*INSTRUCTIONS FOR THE TASK*
Your answer must be a single number: the count of lines in the records below that include the string "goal".

*DATA EXCERPTS*
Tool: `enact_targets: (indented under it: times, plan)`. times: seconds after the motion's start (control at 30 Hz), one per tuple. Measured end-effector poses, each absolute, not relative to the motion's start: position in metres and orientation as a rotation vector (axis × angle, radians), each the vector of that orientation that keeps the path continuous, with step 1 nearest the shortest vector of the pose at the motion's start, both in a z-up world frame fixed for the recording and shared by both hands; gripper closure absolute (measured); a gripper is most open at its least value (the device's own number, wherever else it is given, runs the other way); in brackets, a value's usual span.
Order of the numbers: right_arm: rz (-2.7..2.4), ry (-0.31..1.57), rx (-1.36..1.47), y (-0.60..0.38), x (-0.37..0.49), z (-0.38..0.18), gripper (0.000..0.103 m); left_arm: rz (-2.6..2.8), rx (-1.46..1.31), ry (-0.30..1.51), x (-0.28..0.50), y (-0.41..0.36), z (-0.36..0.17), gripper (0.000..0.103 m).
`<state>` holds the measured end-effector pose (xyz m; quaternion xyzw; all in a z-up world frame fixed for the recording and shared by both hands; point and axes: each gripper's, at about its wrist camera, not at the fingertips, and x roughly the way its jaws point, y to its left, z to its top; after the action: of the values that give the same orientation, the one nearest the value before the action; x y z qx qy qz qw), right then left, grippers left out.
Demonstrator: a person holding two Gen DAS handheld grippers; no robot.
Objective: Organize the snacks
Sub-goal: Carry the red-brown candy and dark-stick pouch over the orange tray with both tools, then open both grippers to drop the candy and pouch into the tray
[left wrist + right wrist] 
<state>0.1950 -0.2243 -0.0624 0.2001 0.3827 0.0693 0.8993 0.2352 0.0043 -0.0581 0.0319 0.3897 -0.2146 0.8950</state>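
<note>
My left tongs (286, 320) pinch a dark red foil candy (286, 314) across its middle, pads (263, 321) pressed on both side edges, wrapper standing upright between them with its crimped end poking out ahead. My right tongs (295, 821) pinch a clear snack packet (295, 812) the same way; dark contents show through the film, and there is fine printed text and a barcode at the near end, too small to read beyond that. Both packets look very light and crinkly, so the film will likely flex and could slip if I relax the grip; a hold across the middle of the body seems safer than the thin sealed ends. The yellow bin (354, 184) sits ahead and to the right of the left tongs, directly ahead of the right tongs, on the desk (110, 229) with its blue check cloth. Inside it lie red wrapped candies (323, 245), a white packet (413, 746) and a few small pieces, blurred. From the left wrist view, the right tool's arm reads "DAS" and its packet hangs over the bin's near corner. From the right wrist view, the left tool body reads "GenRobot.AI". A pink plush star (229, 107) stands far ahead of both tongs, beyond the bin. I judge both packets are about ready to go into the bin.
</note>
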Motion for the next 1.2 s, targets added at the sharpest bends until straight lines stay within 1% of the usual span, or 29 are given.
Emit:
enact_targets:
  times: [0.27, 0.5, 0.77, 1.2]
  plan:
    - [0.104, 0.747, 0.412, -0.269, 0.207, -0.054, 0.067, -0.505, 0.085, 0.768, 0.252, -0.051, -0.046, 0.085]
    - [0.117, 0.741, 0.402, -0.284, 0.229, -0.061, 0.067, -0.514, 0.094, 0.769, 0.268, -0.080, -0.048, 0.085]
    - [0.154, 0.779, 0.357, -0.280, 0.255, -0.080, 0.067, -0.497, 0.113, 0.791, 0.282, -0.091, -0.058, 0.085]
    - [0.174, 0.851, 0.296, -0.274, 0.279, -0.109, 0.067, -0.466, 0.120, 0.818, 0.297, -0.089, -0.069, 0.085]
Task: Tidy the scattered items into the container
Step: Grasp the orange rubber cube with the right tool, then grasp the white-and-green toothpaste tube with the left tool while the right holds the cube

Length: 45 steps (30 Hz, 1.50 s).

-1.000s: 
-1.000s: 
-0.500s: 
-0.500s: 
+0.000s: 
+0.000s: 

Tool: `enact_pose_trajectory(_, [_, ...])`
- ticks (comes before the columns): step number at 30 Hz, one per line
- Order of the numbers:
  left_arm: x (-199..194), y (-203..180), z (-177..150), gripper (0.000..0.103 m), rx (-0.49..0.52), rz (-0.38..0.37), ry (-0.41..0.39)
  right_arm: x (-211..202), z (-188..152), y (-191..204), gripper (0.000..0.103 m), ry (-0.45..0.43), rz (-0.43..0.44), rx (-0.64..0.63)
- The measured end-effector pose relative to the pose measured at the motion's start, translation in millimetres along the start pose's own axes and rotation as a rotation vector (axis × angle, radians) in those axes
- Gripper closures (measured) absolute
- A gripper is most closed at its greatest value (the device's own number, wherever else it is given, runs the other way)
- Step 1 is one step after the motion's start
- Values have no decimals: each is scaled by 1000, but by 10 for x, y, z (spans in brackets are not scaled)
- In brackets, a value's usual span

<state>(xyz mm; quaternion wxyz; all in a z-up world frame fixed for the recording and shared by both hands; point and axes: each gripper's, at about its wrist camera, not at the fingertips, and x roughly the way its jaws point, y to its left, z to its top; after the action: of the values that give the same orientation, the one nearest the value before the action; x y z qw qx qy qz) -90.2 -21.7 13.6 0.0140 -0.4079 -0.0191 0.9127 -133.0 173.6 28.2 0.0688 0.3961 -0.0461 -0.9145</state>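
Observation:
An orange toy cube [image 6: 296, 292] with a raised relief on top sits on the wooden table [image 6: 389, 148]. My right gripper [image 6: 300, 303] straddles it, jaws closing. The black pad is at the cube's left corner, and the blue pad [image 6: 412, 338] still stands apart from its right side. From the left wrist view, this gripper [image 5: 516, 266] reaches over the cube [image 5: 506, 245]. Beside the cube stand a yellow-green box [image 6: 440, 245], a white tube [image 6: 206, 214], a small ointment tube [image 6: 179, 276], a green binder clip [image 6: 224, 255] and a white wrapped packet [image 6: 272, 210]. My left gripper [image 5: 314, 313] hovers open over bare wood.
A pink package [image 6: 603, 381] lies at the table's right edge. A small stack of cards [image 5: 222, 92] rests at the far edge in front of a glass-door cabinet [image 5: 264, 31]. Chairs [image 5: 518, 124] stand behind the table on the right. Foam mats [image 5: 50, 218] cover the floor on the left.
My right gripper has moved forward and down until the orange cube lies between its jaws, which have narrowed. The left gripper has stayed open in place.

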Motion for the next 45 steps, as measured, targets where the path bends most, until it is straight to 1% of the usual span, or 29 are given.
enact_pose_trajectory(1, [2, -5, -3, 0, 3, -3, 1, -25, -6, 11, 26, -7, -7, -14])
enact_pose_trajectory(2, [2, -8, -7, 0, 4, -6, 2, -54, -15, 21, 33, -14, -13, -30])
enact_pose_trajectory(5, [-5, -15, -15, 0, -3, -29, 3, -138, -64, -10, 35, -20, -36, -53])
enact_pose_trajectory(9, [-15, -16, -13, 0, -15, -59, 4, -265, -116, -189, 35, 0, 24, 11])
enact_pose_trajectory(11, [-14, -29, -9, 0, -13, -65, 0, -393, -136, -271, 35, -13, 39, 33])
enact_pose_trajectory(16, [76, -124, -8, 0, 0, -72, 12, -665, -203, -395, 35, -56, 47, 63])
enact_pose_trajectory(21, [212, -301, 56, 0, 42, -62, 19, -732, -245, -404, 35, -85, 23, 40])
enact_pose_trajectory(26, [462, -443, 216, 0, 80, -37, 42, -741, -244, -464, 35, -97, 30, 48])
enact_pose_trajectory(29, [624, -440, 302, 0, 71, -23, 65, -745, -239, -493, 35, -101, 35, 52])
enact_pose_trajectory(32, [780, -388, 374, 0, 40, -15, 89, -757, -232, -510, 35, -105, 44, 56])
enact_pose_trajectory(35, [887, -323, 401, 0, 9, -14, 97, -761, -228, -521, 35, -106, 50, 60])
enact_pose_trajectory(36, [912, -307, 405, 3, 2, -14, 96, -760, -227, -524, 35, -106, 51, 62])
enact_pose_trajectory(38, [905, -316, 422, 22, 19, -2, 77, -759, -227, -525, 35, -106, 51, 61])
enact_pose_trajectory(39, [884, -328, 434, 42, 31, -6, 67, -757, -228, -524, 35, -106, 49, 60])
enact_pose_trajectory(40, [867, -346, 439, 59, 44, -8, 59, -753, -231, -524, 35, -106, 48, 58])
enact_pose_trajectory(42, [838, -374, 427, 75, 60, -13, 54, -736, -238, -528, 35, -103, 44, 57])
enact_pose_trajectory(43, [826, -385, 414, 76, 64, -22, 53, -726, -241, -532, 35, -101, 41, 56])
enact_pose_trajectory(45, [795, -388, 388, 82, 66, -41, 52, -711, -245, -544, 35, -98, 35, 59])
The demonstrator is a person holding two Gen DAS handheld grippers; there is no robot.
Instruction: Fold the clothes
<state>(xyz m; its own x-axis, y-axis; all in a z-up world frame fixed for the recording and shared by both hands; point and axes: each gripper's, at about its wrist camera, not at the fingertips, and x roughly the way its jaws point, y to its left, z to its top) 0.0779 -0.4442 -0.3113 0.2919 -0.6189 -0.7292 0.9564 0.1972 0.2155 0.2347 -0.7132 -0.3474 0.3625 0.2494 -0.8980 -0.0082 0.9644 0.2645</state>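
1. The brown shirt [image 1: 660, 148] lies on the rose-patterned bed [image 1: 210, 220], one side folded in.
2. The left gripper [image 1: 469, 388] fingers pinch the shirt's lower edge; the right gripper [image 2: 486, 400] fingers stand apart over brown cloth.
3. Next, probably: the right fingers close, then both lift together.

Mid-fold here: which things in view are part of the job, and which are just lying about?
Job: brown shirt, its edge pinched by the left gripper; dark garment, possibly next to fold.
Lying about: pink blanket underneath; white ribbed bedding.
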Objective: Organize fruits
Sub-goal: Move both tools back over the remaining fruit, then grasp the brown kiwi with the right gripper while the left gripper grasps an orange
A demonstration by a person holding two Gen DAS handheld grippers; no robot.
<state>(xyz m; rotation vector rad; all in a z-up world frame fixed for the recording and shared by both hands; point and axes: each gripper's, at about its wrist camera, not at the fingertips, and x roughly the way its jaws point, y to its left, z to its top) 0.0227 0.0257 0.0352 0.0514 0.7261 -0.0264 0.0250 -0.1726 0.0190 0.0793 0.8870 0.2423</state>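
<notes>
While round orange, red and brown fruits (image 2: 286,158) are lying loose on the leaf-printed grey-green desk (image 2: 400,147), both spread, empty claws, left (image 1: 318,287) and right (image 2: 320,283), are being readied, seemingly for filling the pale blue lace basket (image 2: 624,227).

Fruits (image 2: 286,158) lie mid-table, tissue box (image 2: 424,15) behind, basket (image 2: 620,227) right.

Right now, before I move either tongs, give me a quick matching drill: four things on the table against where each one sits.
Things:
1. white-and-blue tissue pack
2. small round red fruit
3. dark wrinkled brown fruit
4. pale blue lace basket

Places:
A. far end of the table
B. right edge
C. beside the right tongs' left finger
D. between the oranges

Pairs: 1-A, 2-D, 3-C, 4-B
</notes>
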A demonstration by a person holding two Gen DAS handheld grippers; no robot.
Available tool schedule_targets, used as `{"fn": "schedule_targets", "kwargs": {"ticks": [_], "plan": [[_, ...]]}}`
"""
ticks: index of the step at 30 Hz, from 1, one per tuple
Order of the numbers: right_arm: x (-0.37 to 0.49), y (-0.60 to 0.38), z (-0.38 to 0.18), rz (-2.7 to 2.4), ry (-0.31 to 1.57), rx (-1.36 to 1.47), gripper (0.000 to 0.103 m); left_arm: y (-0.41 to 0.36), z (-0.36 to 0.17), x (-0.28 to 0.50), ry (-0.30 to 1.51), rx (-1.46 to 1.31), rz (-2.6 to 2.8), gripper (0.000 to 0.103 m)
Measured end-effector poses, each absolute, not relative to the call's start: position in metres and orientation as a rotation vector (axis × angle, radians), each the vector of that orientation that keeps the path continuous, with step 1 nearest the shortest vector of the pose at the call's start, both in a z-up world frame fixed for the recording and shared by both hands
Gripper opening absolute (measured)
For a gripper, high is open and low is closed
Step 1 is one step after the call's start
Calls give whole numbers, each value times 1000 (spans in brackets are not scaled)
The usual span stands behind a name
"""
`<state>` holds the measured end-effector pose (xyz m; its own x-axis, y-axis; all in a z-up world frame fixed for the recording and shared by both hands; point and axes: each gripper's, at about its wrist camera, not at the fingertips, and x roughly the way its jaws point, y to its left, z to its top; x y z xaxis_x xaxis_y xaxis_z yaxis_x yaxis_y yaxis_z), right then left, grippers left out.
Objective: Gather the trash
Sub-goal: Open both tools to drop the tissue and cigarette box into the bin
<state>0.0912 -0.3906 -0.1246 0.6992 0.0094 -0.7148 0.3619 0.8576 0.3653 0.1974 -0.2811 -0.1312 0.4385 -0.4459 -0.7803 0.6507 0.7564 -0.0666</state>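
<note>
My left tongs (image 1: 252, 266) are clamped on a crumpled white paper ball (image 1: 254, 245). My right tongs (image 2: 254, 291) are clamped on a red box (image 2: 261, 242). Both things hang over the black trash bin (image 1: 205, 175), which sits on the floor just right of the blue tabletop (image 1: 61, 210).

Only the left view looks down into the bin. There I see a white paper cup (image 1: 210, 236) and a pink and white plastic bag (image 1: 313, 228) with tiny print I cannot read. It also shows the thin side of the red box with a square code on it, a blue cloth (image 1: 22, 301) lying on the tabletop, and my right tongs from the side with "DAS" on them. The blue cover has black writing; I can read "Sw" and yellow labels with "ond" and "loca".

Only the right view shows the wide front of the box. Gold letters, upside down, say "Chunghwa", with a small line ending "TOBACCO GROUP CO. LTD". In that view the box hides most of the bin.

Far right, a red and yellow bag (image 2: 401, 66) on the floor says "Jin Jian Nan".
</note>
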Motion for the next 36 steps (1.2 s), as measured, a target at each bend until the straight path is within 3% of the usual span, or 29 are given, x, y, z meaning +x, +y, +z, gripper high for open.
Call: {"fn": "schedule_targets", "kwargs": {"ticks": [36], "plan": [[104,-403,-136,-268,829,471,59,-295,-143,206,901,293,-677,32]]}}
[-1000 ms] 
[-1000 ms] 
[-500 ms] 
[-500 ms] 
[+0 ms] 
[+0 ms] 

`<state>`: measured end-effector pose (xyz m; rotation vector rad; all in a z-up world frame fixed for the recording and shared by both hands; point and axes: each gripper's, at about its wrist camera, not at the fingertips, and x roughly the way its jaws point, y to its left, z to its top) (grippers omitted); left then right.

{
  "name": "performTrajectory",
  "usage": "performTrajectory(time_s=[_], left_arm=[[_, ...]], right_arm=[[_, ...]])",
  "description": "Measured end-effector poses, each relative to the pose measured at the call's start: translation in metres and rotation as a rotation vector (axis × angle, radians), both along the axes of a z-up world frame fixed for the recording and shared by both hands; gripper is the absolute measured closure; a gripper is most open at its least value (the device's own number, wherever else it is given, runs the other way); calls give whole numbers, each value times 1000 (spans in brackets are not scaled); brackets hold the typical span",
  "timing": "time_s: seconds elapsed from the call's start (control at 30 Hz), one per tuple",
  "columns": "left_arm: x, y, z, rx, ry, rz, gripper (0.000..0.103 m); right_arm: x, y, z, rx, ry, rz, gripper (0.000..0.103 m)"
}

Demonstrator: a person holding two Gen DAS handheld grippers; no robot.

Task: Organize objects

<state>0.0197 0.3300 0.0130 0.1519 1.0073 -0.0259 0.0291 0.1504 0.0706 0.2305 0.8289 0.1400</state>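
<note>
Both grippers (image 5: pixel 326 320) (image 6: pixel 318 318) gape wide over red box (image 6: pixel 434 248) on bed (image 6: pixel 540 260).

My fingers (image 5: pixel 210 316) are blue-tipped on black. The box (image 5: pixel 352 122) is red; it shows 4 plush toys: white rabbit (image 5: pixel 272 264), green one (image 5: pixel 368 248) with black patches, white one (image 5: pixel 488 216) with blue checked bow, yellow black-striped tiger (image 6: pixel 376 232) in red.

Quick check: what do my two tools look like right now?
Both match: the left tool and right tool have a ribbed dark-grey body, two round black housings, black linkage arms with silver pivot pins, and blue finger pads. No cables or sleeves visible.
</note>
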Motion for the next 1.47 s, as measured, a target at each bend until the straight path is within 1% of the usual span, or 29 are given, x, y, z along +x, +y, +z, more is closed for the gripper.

*ANSWER FOR THIS EXERCISE*
3